## Required work:
Reproduce the first line of the entries that follow and each later line, word for word, ending with the one containing "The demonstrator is".
::::::::
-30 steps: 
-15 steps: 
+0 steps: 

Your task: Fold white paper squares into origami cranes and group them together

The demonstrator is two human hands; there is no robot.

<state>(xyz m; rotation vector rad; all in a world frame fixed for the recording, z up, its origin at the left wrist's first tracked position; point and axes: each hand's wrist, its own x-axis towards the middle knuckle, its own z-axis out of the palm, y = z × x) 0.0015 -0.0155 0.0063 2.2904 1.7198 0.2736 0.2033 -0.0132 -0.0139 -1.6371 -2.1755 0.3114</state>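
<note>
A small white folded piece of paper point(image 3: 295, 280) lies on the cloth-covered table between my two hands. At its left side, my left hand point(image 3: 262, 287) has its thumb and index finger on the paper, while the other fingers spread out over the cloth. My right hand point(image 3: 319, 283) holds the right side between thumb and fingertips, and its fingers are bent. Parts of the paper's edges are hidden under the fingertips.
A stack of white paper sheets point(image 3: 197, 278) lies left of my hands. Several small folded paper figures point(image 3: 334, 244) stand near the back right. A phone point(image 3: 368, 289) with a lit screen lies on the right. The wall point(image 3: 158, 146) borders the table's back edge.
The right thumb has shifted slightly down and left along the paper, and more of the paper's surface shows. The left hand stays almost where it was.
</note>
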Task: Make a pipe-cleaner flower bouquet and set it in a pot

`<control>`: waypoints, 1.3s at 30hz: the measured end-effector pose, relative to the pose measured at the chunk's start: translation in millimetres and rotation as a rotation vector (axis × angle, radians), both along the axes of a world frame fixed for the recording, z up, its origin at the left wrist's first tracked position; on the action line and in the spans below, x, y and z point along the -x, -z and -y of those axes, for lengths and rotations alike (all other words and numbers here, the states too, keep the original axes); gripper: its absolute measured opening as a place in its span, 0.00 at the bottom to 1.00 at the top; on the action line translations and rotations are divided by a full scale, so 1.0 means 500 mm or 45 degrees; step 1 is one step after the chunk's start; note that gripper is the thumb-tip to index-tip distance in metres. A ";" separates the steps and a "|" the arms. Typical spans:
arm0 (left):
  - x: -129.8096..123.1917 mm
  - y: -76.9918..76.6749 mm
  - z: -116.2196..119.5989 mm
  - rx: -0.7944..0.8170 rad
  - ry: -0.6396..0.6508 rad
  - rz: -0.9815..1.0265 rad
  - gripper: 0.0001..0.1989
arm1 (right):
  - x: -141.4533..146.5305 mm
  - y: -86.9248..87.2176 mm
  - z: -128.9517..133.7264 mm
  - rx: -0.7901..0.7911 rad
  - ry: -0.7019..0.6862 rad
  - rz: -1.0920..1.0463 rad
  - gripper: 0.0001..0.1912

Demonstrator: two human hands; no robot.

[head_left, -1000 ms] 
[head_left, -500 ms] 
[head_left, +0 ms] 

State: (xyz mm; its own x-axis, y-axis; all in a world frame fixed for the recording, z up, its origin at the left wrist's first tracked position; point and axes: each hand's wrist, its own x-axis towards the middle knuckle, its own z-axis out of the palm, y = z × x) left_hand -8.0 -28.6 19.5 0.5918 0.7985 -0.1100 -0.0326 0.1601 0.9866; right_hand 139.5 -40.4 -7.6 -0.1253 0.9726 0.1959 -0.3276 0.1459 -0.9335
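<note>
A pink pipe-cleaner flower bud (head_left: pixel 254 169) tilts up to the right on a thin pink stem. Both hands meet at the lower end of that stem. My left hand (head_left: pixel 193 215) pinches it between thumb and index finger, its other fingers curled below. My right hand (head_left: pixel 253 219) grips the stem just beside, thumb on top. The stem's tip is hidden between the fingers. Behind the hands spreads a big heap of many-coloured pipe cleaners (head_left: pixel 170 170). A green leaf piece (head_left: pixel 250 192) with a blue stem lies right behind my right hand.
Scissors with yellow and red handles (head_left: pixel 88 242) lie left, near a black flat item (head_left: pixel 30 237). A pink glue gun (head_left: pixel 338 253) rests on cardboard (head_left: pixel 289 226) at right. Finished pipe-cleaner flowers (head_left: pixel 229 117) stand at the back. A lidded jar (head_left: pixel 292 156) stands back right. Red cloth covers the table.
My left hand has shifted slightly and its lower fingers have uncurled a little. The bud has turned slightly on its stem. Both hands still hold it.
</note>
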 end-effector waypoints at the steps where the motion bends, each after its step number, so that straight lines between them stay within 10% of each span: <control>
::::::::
## Answer to this problem:
-30 steps: 
-15 steps: 
+0 steps: 

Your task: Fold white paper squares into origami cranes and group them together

The demonstrator is two human hands; there is no robot.

No additional output is required.